The beleaguered New York Mercantile Exchange today, raised margin requirements on its Maine potato's future contract to $5,000 or 100 per cent of the contract price for those individuals who were involved in last year's potato trading default.
The extraordinary action followed a special meeting of the exchange membership and comes in the wake of new allegations that prices on the exchange are being manipulated by Peter J. Taggares and Jack R. Simplot, two western potato growers and processers who held most of the 1,000 contracts to deliver potatoes that were unfilled at expiration last May.
There was a legal question, however, whether the exchange could raise margins only for specific individuals and not across-the-board.
The increase in margins - from about $500 to $5,000 on a standard-size contract of 50,000 pounds of Maine potatoes - must be paid by Feb. 3. And the move effectively forces individuals subject to this increase to either try to liquidate their positions before then or pay a substantial penalty in order to stay in.
Trading sources have estimated that Taggares holds a "short" position of about 3,000 contracts, which would mean he would have to come up with nearly $15 million to meet the increased margin call. Simplot, who is a partner with Taggares in Simpag Farms, a big Oregon potato-growing operation, is not believed to be currently active in the market in his own name.

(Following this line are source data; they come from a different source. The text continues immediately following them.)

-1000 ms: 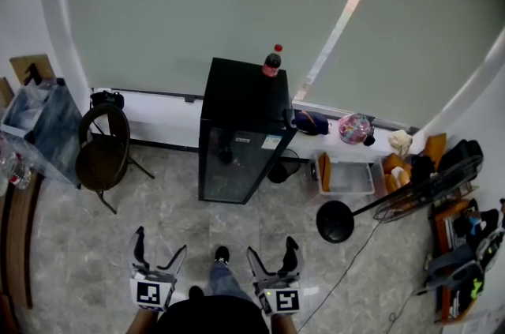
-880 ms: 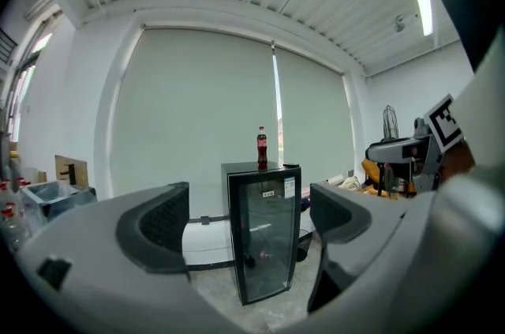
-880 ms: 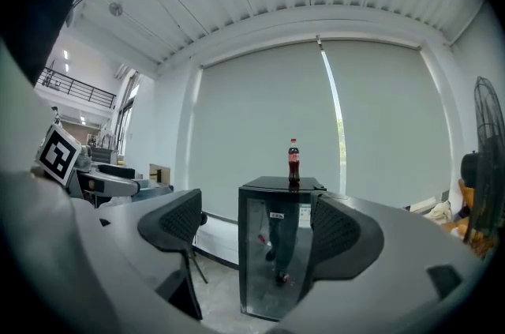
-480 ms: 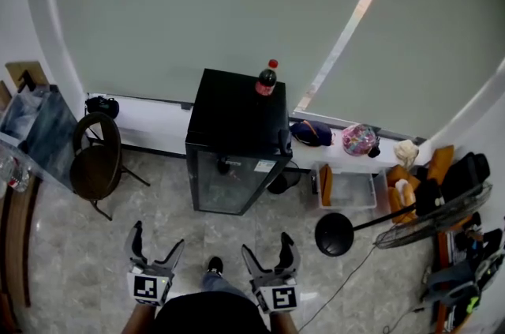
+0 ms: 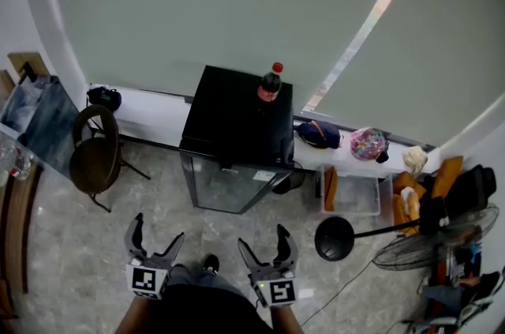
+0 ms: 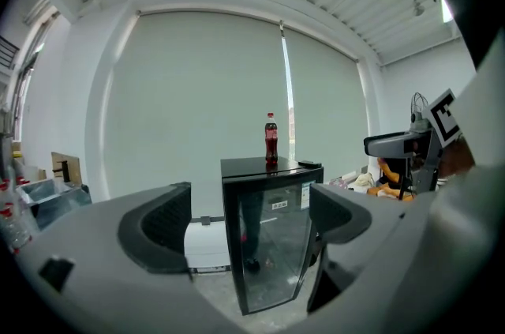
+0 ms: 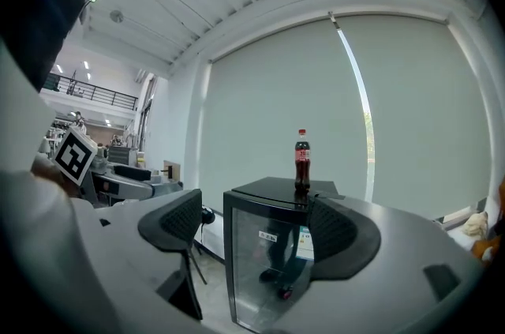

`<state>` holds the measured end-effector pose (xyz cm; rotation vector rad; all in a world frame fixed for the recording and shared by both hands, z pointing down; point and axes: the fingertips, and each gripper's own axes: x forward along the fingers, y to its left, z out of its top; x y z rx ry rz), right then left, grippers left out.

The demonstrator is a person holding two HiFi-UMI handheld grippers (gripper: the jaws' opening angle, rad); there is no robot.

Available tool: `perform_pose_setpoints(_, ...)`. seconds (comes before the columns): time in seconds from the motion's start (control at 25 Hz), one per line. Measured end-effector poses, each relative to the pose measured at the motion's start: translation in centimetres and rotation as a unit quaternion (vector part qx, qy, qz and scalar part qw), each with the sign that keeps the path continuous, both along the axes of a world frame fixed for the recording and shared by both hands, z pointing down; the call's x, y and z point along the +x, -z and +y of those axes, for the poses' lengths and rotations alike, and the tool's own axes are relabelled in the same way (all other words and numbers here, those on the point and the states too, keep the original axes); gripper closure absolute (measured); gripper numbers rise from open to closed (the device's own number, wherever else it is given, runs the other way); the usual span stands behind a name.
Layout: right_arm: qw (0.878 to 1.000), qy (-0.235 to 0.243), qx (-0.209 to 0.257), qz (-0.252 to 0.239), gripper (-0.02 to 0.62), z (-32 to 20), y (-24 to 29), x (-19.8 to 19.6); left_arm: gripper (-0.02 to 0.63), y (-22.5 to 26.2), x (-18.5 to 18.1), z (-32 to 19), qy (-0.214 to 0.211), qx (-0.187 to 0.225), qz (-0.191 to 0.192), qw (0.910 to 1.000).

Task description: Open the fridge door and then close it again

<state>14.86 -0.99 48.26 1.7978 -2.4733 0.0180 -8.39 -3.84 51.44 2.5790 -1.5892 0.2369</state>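
A small black fridge [image 5: 237, 135] with a glass door [image 5: 229, 187] stands against the far wall, its door closed. A cola bottle [image 5: 269, 83] with a red cap stands upright on its top. The fridge [image 6: 268, 234] fills the gap between the jaws in the left gripper view, and the same fridge [image 7: 272, 261] shows in the right gripper view. My left gripper [image 5: 155, 240] and right gripper [image 5: 262, 244] are both open and hold nothing. They hang side by side well short of the fridge, over the tiled floor.
A round chair [image 5: 95, 155] stands left of the fridge. On the right are a white bin [image 5: 351, 194], a floor fan [image 5: 394, 234] and clutter on a low ledge [image 5: 363, 144]. A roller blind [image 5: 237, 1] covers the wall behind.
The view has moved closer to the fridge, which now sits lower and larger in the head view. Both grippers stay open and level.
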Motion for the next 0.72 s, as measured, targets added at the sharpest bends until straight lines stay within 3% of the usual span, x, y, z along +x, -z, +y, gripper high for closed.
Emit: perform_pose_setpoints(0.72,0.999,0.014,-0.018,0.049,0.173,-10.2,-3.2,-4.0,0.169,-10.5,-1.1,-9.2,-0.055,-0.072,-0.017,0.9958)
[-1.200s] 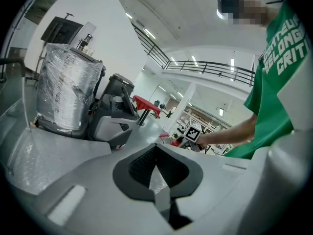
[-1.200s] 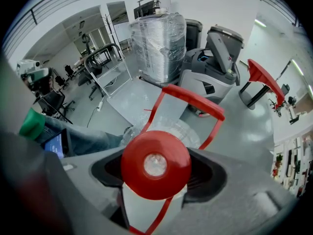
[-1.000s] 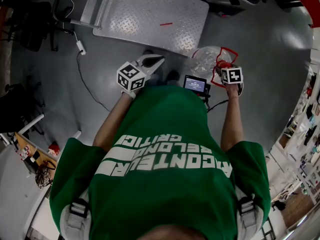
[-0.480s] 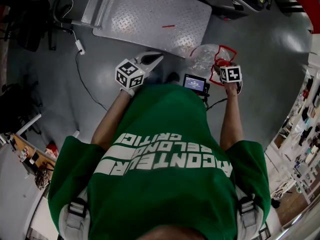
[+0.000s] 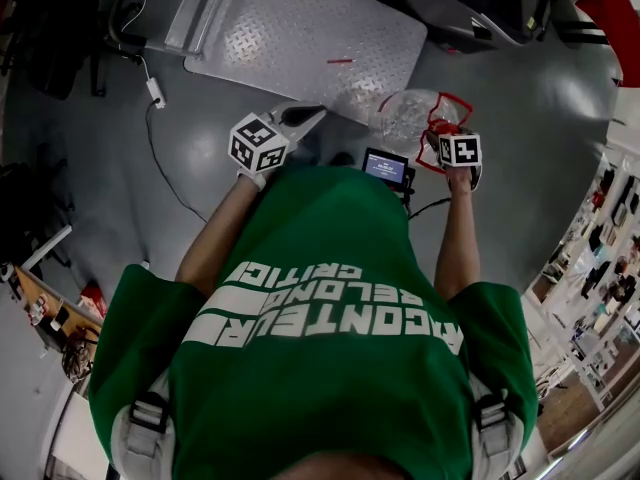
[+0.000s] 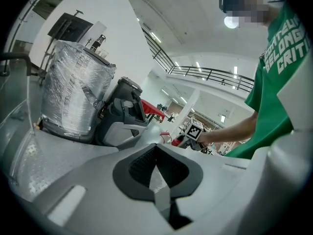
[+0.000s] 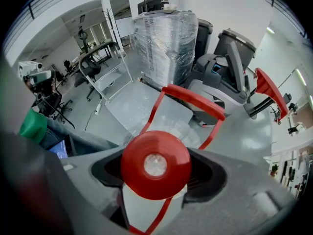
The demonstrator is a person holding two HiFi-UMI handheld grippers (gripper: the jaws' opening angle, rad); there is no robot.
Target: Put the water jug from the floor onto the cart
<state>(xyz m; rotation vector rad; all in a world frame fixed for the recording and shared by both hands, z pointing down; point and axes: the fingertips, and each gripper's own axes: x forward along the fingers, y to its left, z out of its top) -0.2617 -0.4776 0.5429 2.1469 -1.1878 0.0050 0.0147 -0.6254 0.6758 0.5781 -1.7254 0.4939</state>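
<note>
Closer than a second ago, the cart (image 5: 300, 33) lies just ahead, with the water jug (image 5: 402, 118) held off the floor (image 5: 540, 148) at its near edge. My right gripper (image 7: 157, 176) is clamped round the jug's neck under the red cap (image 7: 155, 158); my left gripper (image 6: 157, 180) is closed on nothing.

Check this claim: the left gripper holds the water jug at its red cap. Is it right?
No. It is the right gripper that holds the water jug at its red cap, as the right gripper view shows.
</note>
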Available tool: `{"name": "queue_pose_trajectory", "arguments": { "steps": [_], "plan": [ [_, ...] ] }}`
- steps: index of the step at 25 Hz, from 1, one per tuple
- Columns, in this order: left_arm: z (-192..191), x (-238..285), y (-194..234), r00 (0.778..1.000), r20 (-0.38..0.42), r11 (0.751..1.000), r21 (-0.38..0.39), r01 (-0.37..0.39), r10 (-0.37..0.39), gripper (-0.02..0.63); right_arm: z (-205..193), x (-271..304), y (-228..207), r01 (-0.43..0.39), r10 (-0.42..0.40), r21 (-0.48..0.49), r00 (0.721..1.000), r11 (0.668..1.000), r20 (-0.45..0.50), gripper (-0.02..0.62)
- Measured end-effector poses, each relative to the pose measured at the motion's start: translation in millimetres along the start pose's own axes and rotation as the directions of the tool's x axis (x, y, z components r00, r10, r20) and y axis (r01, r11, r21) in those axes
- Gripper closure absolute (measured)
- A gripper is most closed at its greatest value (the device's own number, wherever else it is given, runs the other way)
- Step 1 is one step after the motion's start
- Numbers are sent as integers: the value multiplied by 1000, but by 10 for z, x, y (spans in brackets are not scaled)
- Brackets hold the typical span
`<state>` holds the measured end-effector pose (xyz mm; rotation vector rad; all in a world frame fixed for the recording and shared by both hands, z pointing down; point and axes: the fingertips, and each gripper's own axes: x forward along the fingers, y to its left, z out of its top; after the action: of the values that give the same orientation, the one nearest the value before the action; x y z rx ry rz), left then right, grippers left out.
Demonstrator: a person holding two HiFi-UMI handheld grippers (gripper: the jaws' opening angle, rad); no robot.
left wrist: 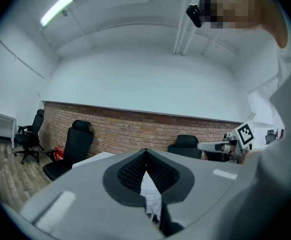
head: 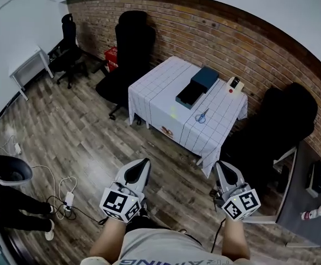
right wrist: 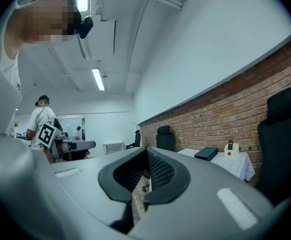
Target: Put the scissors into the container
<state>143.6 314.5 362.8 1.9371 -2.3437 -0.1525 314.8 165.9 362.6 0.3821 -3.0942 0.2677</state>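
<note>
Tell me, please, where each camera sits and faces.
Head view: on the person's head, steeply down at white checked-cloth table; forearms, left gripper, right gripper below.
Left gripper view: on that gripper, along shut jaws toward red brick wall; person's shirt at right.
Right gripper view: likewise, along that wall; person's shirt at left.
Shared: head and right gripper views both show the dark teal box on the table.

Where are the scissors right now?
In the head view the scissors lie on the white-clothed table, toward its right side, beside the near end of the dark box.
</note>
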Motion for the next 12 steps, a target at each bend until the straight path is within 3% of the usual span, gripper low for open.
{"name": "queue_pose_trajectory", "arguments": {
  "steps": [6,12],
  "plan": [
    [124,337,921,999,-19,999,20,43,-43,606,122,891,142,29,-29,3,998,1000,49,578],
    [128,511,1584,997,-43,998,7,70,-69,604,50,1501,218,95,-95,16,994,995,44,578]
  ]
}}
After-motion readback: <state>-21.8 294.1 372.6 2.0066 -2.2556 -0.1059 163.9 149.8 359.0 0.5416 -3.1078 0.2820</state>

The Commodity Futures Trading Commission meanwhile, is looking into questions surrounding reports on export sales originating from Simpag Farm last week. The first report indicated that Simpag had concluded a sale of 150,000 long tons of potatoes to a European broker. The second report the following day was a clarification by Taggares which put the size of the export sale at only 15,000 tons.
Between the two reports the price of potatoes rose sharply and then dropped equally sharply after the clarification was issued.